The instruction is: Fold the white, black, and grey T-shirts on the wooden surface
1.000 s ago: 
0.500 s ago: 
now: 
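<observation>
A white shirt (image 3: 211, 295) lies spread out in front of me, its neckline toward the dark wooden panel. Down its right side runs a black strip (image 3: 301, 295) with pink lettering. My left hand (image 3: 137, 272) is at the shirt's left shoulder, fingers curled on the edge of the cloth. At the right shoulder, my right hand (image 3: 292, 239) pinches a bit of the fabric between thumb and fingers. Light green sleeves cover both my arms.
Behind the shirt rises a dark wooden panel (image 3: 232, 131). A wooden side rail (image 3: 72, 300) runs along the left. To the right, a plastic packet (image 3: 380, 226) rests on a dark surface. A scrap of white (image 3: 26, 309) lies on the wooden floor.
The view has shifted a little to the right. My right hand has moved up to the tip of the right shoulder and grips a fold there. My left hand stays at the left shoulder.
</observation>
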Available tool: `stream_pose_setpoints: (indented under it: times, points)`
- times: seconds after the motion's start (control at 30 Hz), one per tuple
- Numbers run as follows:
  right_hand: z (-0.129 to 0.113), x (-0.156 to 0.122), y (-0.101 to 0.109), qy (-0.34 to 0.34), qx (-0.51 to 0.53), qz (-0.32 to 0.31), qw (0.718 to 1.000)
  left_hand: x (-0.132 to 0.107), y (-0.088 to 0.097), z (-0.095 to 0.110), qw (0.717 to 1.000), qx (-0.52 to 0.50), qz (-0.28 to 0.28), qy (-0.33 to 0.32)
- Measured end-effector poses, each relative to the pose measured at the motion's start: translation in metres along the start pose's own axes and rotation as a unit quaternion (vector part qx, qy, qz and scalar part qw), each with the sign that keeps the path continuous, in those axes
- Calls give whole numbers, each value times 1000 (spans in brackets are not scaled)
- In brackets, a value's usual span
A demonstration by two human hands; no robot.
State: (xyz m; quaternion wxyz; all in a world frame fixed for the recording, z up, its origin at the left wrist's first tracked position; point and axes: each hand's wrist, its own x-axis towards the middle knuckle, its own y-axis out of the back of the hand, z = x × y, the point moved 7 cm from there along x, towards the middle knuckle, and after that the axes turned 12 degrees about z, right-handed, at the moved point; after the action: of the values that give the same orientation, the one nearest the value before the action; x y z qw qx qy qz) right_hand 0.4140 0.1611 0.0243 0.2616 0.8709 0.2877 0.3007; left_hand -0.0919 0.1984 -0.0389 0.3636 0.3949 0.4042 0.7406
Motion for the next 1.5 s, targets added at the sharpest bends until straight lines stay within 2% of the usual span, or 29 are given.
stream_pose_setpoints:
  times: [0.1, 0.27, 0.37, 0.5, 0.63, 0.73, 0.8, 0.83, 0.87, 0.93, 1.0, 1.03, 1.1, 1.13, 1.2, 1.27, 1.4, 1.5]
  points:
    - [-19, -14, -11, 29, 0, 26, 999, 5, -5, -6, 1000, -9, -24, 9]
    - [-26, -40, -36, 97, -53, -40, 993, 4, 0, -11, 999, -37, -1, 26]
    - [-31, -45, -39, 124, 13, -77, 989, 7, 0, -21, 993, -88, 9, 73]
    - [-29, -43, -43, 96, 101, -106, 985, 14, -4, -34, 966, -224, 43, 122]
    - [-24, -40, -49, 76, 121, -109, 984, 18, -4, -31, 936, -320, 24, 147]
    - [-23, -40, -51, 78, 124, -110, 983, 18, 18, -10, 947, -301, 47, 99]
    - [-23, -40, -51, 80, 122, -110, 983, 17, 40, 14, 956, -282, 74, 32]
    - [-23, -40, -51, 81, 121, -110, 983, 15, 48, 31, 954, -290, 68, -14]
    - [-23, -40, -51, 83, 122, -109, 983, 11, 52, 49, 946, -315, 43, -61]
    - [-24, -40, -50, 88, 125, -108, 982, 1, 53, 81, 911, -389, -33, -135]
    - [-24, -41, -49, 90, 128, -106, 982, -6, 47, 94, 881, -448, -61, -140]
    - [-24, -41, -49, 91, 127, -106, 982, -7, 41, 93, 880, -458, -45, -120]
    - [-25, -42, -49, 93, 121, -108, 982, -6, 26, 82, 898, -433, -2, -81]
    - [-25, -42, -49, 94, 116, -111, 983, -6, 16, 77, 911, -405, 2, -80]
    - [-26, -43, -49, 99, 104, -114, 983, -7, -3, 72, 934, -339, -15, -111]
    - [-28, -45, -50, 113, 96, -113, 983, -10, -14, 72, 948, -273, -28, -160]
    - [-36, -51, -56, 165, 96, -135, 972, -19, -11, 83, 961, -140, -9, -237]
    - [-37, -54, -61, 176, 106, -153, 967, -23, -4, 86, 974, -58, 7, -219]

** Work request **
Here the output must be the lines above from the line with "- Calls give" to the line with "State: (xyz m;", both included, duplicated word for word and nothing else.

** Answer to this task **
- Calls give whole numbers, each value times 1000 (spans in brackets are not scaled)
- In brackets, a value's usual span
A demonstration by two human hands; no robot.
State: (xyz m; quaternion wxyz; all in a world frame fixed for the recording, z up, its origin at the left wrist's first tracked position; point and axes: each hand's wrist, its own x-axis towards the middle knuckle, its own y-axis out of the back of the hand, z = x × y, the point moved 7 cm from there along x, towards the middle knuckle, and after that the axes turned 12 degrees about z, right-handed, at the moved point; after the action: of the values that give the same orientation, the one nearest the value before the action; x y z qw qx qy qz) right_hand 0.4140 0.1611 0.0243 0.2616 0.8709 0.2877 0.3007; left_hand -0.0919 0.1984 -0.0389 0.3636 0.3949 0.4042 0.7406

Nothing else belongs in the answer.